Robustness: We will focus on fixing issues in differentiable Swift that impact production applications as we encounter them, but we are observing fewer of those over time. There are several other known issues (many with simple reproducers) present in Swift GitHub issues that can also be addressed.

Automatic differentiation performance: We'd like to significantly improve the host-side performance of compiled code using differentiable Swift. Nominally, the compiler-generated backwards pass through arbitrary Swift functions should be as fast (or only slightly slower) than the original version (forward pass) of those functions. At present, the compiler-generated backwards pass is orders of magnitude slower in many cases, so we have optimizations planned over the next year to make the backwards pass much faster (one example).

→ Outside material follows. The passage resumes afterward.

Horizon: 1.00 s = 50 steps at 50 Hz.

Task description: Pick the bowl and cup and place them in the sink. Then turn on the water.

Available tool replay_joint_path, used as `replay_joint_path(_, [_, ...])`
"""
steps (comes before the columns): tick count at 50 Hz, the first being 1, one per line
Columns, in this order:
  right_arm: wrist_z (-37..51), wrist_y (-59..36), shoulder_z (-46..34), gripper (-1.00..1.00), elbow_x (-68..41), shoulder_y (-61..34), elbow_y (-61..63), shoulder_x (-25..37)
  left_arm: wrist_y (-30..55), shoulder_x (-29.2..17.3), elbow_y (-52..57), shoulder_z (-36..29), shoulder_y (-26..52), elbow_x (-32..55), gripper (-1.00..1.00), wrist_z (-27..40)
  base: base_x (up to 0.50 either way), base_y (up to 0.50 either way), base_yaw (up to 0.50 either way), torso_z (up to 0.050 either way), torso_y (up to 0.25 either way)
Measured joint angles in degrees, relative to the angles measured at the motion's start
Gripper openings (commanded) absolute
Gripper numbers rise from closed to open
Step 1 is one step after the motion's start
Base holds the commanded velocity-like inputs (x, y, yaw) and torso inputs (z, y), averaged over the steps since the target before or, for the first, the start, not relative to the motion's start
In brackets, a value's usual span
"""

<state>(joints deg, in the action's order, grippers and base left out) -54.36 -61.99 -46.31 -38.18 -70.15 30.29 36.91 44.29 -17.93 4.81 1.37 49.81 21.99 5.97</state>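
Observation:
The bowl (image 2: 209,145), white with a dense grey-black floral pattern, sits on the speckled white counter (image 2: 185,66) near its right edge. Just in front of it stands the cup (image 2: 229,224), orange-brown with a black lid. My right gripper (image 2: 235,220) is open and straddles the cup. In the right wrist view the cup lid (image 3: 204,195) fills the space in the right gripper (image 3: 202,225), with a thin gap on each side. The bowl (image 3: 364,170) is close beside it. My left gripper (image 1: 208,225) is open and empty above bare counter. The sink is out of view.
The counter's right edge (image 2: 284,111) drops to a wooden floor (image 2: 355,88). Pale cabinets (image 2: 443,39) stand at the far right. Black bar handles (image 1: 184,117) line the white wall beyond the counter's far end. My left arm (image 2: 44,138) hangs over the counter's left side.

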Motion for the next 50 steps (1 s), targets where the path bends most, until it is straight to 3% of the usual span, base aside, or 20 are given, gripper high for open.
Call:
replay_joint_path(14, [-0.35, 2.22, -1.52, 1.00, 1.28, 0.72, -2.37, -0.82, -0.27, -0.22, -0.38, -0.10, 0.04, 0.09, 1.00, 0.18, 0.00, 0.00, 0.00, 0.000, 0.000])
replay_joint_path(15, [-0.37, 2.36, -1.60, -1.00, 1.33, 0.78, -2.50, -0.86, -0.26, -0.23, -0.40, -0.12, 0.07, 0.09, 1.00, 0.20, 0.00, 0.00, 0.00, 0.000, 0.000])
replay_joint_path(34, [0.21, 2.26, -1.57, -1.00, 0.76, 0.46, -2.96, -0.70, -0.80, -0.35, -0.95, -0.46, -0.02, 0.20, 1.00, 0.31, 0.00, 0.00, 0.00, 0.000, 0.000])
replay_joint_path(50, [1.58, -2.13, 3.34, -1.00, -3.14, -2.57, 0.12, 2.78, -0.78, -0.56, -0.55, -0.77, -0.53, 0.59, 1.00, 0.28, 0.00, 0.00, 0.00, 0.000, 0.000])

We'd like to see if we can make Swift automatic differentiation as fast as, or even faster than, alternative implementations like Enzyme.

Swift key path performance: While not strictly a part of differentiable Swift, when optimizing strongly typed models in Swift, key paths become extremely important for introspection of these models. Fast key path traversal is vital for many uses of strongly-typed models, so we are hoping to upstream performance improvements in this area. As a first step, we've been working to add a robust set of key path benchmarks to the compiler suite.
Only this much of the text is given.